Print all the data below exactly, without images.

########

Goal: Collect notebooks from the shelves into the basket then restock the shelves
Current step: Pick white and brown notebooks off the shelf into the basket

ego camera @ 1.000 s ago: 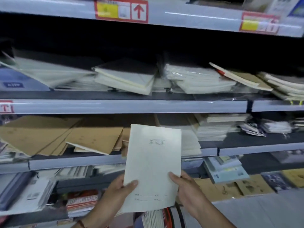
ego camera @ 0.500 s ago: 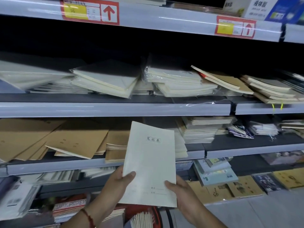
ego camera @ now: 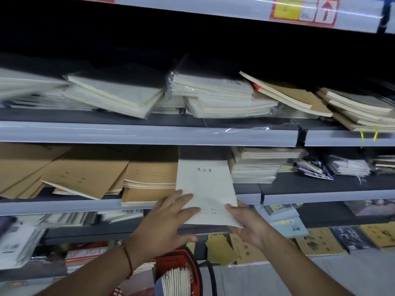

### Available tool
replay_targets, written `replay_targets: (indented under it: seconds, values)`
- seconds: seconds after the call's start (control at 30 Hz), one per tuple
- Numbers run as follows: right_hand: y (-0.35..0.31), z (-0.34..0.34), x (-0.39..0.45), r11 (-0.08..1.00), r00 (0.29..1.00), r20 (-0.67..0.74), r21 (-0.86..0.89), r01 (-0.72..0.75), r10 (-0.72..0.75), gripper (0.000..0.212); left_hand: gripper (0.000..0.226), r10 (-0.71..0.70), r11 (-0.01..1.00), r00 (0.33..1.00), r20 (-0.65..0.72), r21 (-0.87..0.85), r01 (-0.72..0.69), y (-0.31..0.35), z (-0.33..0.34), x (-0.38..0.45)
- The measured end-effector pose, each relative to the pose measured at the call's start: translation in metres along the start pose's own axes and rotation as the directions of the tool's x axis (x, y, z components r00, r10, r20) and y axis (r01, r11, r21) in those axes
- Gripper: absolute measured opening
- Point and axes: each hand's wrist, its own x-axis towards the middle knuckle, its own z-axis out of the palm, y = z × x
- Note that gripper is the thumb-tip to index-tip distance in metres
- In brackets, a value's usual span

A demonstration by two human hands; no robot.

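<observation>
Store shelving unit, several tiers, seen close from the front. Top tier: pale grey front rail (ego camera: 213, 8) carrying a red-bordered price tag (ego camera: 303, 10) with a yellow panel and a red upward arrow. Below it, a deep, unlit recess (ego camera: 149, 39), almost black. Second tier: dark grey deck with a pale grey front rail (ego camera: 139, 134), split by a joint towards the right. Third tier: dark deck (ego camera: 320, 184), its pale front rail (ego camera: 320, 196) likewise jointed. Lower tier partly visible. Pale grey floor (ego camera: 299, 278) at bottom right. Lighting dim and cool, brightest on the rails.
</observation>
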Motion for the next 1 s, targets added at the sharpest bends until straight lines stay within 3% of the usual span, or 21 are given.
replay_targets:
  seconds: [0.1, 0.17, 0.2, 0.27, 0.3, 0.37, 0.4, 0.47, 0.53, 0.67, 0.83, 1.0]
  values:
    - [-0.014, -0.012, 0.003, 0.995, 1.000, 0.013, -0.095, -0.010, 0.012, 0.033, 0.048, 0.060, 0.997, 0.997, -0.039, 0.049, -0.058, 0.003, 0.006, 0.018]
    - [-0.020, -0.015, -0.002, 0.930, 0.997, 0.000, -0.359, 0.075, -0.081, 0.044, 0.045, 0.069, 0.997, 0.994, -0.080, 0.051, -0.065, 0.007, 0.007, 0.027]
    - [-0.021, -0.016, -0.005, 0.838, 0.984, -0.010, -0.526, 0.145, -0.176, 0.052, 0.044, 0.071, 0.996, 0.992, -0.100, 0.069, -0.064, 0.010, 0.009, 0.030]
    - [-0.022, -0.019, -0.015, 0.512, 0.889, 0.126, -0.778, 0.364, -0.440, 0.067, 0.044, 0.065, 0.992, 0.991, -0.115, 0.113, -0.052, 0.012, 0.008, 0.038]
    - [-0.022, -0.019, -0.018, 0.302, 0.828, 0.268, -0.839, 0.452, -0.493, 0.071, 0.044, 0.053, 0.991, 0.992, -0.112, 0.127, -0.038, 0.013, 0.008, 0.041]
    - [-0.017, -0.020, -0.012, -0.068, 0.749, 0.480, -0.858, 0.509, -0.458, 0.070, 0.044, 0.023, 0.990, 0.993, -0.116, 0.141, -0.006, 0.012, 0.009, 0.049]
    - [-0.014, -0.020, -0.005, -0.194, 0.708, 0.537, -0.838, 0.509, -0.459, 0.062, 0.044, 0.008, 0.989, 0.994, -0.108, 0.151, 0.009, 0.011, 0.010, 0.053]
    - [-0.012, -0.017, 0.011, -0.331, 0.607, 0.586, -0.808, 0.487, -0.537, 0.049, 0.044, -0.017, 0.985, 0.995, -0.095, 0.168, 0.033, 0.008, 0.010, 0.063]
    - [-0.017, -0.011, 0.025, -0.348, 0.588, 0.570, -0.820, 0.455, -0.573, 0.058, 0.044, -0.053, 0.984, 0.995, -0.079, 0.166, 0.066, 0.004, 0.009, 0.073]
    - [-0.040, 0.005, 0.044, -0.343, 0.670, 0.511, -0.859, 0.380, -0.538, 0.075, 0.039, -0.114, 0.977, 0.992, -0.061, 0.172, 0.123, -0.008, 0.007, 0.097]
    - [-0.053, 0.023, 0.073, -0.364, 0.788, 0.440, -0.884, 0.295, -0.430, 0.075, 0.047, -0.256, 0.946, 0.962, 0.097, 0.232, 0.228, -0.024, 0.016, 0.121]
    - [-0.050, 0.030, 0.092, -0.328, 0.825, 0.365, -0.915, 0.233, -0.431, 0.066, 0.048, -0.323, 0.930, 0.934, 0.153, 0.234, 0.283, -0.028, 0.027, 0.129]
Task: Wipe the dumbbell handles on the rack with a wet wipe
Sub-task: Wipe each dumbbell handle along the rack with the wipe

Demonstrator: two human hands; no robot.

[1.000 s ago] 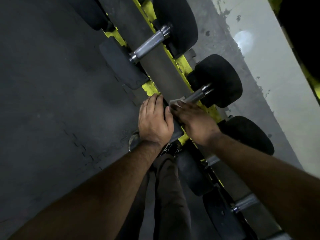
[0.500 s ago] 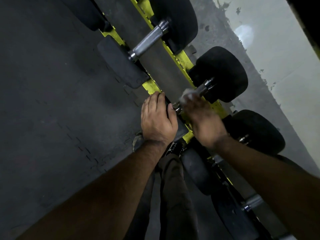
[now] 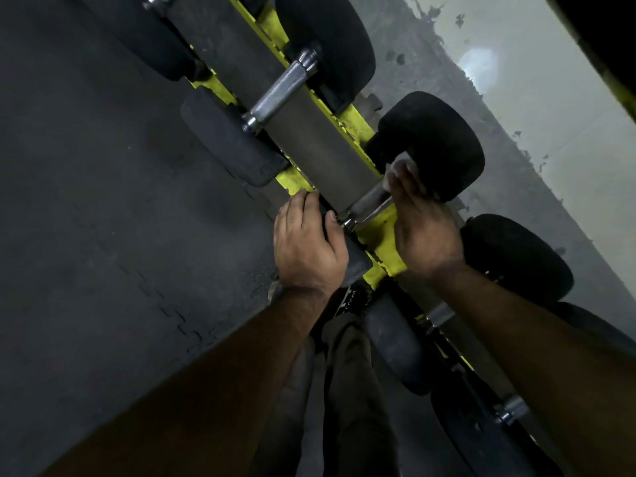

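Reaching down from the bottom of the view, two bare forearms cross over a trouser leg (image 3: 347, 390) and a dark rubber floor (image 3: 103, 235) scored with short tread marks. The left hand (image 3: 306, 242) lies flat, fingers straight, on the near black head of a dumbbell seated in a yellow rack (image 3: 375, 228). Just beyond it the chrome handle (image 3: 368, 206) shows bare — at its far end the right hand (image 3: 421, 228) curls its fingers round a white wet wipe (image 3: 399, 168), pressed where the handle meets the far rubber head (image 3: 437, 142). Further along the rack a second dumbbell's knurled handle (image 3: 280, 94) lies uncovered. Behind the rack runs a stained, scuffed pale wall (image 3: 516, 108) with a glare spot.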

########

● RESULT FOR THIS TASK
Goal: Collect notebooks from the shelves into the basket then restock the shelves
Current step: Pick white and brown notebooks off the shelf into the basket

ego camera @ 1.000 s ago: 
ego camera @ 0.500 s ago: 
ego camera @ now: 

### Available tool
replay_targets, written `replay_targets: (indented under it: seconds, values)`
- seconds: seconds after the call's start (control at 30 Hz), one per tuple
- Numbers run as follows: right_hand: y (-0.35..0.31), z (-0.34..0.34), x (-0.39..0.45), r11 (-0.08..1.00), r00 (0.29..1.00), r20 (-0.67..0.74), r21 (-0.86..0.89), r01 (-0.72..0.75), r10 (-0.72..0.75), gripper (0.000..0.212); left_hand: gripper (0.000..0.226), r10 (-0.71..0.70), r11 (-0.01..1.00), r00 (0.33..1.00), r20 (-0.65..0.72), r21 (-0.87..0.85), r01 (-0.72..0.69), y (-0.31..0.35), z (-0.33..0.34), x (-0.38..0.45)
- The measured end-effector pose, each relative to the pose measured at the call's start: translation in metres along the start pose's own axes and rotation as the directions of the tool's x axis (x, y, z components r00, r10, r20) and y axis (r01, r11, r21) in those axes
- Gripper: absolute measured opening
- Point and axes: each hand's wrist, its own x-axis towards the middle knuckle, its own z-axis out of the palm, y = z × x
- Note that gripper is the thumb-tip to index-tip distance in metres
- In brackets, a value's usual span

A demonstration by two human hands; no robot.

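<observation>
Store shelving unit, several tiers, seen close from the front. Top tier: pale grey front rail (ego camera: 213, 8) carrying a red-bordered price tag (ego camera: 303, 10) with a yellow panel and a red upward arrow. Below it, a deep, unlit recess (ego camera: 149, 39), almost black. Second tier: dark grey deck with a pale grey front rail (ego camera: 139, 134), split by a joint towards the right. Third tier: dark deck (ego camera: 320, 184), its pale front rail (ego camera: 320, 196) likewise jointed. Lower tier partly visible. Pale grey floor (ego camera: 299, 278) at bottom right. Lighting dim and cool, brightest on the rails.
</observation>
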Motion for the next 1 s, targets added at the sharpest bends until straight lines stay within 3% of the usual span, or 21 are given.
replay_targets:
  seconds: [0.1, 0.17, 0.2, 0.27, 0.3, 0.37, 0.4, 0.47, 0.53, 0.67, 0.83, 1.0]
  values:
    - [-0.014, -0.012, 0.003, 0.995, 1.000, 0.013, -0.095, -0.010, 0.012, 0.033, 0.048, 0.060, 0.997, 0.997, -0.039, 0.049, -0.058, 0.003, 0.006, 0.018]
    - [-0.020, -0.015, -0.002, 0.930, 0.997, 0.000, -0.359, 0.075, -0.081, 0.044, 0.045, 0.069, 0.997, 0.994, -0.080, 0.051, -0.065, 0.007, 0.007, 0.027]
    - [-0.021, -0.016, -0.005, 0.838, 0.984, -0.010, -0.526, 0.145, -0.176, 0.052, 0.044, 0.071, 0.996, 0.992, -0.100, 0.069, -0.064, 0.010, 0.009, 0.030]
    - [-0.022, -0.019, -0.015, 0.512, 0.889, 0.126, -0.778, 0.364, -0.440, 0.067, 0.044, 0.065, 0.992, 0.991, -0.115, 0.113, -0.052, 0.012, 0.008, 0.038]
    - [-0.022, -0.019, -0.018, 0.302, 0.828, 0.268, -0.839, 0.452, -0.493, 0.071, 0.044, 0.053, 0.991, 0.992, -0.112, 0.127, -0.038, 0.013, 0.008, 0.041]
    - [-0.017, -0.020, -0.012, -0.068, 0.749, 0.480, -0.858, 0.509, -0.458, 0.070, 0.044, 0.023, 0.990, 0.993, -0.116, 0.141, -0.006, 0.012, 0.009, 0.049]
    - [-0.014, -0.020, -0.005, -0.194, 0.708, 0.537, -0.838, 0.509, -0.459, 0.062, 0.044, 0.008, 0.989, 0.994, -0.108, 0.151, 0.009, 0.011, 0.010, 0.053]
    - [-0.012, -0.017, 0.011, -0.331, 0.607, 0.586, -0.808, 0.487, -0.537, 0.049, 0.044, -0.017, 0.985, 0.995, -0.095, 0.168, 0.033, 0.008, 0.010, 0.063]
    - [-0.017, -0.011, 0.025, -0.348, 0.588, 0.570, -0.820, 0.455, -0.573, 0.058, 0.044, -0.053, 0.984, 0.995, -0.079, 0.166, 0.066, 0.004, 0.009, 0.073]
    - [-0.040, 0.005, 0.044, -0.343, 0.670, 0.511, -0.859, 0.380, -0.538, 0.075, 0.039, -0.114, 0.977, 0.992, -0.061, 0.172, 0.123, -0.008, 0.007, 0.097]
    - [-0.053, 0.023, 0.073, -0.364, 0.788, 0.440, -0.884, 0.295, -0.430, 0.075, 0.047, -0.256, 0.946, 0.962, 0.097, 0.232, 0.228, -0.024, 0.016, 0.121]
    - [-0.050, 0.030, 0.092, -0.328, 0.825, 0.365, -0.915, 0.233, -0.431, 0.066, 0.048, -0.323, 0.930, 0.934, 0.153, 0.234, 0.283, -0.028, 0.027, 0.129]
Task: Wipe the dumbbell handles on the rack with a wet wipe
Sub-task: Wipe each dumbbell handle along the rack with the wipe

Demonstrator: two human hands; no robot.

[1.000 s ago] 
[0.500 s ago] 
[now] 

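Reaching down from the bottom of the view, two bare forearms cross over a trouser leg (image 3: 347, 390) and a dark rubber floor (image 3: 103, 235) scored with short tread marks. The left hand (image 3: 306, 242) lies flat, fingers straight, on the near black head of a dumbbell seated in a yellow rack (image 3: 375, 228). Just beyond it the chrome handle (image 3: 368, 206) shows bare — at its far end the right hand (image 3: 421, 228) curls its fingers round a white wet wipe (image 3: 399, 168), pressed where the handle meets the far rubber head (image 3: 437, 142). Further along the rack a second dumbbell's knurled handle (image 3: 280, 94) lies uncovered. Behind the rack runs a stained, scuffed pale wall (image 3: 516, 108) with a glare spot.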

The output has been completed.